If you trying to say the brain is just too complex, we'll never understand it, well a few years before the write brothers flew for the first time some fairly well respected scientists were saying it was phsically impossible to fly.
If your saying that because a 20 year old program was not very smart therefore computers can never be smart, well then I would have to question your claim that you stay up on this stuff. 20 years ago is like a billion computer years in terms of evolution.
The brain is estimated to to be capable of 100 million million or 100 million MIPS calculations per second. If we use 10% of that capacity at any one time, we would need 10 million MIPS to repicate the brains power. In 1997 The Blue Gene super computer was capable of 1 million MIPS or 10% of what is needed. This year IBM will complete Sequuoia which will be able to do 20 million MIPS, twice what is needed. By 2018 it's estimated that they will be at 100 MIPS and able to replicate the entire brain nueral structure, and the 1000 MIPS in 2019.

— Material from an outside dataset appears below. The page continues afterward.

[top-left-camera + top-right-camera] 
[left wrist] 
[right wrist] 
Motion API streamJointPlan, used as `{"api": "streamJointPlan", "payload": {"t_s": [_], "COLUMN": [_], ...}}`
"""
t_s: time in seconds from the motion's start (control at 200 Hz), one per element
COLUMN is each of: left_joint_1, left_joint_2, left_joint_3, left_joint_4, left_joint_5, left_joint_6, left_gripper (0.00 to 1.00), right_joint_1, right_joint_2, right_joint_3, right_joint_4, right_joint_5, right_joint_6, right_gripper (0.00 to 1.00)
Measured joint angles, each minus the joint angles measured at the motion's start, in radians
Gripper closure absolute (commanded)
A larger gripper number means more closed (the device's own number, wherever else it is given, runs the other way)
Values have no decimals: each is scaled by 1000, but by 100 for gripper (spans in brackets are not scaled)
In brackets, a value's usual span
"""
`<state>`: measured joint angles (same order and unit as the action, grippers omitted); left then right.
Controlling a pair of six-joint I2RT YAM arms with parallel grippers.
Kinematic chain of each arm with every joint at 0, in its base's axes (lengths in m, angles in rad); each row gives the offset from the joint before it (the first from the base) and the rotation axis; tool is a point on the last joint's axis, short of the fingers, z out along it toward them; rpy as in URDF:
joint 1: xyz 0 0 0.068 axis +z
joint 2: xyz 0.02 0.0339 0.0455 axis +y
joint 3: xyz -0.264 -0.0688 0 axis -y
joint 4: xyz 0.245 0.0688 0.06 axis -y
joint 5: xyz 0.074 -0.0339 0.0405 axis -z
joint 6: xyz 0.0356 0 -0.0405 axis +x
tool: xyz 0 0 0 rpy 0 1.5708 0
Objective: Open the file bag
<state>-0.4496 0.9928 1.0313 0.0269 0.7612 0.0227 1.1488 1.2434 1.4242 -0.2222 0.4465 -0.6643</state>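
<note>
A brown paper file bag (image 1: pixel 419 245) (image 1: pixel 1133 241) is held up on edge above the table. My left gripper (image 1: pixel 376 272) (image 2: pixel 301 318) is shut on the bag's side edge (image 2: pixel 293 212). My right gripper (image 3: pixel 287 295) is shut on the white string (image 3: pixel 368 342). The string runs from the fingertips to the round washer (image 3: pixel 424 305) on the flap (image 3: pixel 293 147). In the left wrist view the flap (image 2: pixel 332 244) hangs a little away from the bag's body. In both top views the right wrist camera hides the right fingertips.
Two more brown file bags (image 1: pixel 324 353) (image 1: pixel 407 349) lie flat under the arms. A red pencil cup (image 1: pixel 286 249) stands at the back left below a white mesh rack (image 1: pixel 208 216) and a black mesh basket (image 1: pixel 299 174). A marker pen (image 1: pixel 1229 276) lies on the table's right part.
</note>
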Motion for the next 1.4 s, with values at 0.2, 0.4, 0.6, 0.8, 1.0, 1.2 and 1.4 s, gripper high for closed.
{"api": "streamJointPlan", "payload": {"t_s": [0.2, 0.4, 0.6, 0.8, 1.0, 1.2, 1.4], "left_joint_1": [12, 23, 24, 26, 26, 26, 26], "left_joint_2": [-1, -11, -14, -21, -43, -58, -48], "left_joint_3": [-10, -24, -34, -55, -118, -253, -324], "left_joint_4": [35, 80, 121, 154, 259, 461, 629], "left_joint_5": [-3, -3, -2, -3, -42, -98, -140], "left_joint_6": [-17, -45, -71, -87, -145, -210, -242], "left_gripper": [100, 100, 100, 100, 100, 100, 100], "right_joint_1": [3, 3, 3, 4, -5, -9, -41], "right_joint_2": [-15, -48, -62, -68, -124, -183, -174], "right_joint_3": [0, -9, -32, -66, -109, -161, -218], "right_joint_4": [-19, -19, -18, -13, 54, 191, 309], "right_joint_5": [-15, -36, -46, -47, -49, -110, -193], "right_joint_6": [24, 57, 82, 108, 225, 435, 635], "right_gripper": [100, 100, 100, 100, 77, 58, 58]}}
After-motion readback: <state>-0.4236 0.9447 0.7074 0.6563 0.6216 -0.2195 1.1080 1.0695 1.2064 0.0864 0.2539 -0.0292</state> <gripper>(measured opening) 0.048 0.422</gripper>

In 2011 the Intel Core i7 Extreme processor is the top of the line for desktops. It is capable of 177,730 MIPS. If it doubles every 2 years it will be at 1 million MIPS by 2020 and reach 100 million MIPS by 2032. So, a desktop processor will be able to replicate the entire brain in 20 years. By 2052 it will be equal to the power of 1,000 human brains.
These machines are highly parallel (multi core) like our brain which is usefull for doing things like pattern recognition. After all, thats what our brain is, it's a huge pattern processor.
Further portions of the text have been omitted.